▶ WHAT THE EXERCISE ASKS: Using the records below, transcribe word for word the stretch from the line that contains "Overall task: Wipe" through the line that contains "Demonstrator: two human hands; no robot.", both end lines included, and nothing else.

(TASK INPUT Opens)

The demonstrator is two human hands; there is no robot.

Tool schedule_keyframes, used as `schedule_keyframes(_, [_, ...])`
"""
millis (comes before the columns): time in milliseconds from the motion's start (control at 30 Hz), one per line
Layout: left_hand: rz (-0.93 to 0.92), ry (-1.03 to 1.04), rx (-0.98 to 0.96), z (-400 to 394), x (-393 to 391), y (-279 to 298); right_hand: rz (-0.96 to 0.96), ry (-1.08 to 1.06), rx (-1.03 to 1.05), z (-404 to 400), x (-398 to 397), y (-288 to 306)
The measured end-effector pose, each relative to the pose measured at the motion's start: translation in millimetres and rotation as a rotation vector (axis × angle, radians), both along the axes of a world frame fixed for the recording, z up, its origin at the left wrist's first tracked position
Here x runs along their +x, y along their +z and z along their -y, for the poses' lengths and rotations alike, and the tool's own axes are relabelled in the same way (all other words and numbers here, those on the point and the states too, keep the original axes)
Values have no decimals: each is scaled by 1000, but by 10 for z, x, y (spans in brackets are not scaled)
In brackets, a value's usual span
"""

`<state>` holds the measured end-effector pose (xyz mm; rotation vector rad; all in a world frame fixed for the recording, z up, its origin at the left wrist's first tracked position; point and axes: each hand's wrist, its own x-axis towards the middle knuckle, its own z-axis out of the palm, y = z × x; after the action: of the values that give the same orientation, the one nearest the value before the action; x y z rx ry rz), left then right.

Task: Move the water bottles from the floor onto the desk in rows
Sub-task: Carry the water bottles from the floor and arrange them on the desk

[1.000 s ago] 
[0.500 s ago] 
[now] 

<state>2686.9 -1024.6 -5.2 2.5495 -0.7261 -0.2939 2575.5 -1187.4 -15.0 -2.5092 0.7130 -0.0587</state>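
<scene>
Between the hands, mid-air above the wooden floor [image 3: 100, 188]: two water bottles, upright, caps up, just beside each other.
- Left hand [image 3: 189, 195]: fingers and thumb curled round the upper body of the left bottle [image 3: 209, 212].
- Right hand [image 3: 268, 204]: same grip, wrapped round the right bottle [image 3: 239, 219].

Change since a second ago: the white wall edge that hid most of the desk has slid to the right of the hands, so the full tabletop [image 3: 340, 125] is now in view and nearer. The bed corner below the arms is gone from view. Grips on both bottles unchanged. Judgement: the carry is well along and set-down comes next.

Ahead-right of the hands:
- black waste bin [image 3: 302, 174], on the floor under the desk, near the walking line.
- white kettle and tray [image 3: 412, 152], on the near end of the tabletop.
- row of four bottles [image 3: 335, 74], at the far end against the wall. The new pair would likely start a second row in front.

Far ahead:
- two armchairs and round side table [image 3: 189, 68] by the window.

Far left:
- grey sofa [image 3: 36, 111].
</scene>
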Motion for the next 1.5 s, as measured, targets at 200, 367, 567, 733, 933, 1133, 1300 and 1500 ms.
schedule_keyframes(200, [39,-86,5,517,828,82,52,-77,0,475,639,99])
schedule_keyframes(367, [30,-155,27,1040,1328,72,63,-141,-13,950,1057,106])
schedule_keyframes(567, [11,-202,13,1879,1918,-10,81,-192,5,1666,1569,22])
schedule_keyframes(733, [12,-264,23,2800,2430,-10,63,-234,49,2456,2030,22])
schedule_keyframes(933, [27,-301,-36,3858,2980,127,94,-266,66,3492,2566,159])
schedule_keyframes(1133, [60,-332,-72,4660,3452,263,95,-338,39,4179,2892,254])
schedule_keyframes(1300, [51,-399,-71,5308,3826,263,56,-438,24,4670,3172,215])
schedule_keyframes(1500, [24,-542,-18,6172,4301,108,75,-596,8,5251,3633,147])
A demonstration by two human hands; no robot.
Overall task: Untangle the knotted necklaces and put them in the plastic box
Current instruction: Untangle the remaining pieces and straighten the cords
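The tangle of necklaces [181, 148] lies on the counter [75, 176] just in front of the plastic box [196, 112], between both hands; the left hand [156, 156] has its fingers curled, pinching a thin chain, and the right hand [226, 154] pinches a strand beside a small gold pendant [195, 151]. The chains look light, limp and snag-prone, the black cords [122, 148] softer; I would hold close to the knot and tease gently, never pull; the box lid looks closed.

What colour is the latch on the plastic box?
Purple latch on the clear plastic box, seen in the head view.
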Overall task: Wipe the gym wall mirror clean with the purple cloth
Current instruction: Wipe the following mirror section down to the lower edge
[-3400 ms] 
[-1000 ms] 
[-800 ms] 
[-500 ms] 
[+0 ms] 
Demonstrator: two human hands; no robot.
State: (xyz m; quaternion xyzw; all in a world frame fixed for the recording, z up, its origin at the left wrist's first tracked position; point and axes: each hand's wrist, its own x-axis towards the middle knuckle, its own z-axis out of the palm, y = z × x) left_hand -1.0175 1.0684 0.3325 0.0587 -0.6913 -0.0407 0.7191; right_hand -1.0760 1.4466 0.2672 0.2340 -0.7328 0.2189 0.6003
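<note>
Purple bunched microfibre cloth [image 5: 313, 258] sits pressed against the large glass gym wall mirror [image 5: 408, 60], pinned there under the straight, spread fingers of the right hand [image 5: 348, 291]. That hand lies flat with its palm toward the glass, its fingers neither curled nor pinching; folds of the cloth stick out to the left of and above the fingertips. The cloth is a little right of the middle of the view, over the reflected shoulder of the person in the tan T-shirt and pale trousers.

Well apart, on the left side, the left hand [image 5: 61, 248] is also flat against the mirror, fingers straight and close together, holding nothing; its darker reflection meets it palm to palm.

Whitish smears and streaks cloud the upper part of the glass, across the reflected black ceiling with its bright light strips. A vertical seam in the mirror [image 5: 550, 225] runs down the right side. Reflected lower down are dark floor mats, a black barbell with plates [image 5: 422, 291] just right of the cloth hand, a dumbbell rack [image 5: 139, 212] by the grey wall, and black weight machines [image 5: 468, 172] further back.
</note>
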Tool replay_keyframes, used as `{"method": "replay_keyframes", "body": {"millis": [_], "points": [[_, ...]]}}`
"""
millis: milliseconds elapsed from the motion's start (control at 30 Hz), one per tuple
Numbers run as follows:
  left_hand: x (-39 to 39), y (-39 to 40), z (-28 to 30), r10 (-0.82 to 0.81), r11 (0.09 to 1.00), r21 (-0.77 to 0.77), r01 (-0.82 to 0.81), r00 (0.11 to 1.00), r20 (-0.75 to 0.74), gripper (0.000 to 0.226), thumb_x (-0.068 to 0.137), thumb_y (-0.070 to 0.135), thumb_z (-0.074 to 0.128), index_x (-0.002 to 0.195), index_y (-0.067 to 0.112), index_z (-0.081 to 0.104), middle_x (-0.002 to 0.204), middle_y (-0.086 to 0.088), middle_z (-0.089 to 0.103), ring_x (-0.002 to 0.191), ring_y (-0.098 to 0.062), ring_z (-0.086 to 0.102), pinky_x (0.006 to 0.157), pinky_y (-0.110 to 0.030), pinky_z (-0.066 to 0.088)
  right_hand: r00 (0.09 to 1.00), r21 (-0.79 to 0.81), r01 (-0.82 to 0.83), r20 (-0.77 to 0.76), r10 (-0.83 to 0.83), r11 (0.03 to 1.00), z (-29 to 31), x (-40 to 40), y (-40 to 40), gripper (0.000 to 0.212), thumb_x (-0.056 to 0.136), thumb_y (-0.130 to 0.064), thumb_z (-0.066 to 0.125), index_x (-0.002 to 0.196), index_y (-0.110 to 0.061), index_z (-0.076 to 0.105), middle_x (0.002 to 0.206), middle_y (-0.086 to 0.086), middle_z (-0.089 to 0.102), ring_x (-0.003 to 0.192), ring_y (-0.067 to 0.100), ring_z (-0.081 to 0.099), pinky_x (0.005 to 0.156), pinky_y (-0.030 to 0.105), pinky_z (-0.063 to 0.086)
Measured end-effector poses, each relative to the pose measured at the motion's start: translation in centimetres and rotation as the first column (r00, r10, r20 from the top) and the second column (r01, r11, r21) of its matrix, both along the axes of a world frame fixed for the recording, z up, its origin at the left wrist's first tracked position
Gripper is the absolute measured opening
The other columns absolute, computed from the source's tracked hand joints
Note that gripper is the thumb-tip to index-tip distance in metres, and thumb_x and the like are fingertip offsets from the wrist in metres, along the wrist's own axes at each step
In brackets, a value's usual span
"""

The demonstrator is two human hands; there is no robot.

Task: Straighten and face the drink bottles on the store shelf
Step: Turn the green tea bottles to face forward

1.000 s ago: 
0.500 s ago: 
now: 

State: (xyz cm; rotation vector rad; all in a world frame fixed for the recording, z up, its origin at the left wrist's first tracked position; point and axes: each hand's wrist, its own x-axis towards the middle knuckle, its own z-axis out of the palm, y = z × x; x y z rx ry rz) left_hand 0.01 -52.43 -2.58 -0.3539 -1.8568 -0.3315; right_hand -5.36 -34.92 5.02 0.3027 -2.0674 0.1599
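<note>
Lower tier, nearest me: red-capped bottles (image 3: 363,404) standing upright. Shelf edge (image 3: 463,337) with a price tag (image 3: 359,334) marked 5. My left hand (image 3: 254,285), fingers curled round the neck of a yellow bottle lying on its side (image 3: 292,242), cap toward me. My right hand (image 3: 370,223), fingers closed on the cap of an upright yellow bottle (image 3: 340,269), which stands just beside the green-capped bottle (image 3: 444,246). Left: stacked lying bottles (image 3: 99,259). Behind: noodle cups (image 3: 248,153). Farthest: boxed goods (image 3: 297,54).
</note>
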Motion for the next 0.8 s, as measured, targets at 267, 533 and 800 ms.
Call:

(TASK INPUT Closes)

▶ ANSWER TO THE EXERCISE:
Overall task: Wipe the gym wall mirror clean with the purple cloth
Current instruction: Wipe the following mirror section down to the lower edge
[-3400 ms] 
[-1000 ms] 
[-800 ms] 
[-500 ms] 
[+0 ms] 
Demonstrator: two human hands; no robot.

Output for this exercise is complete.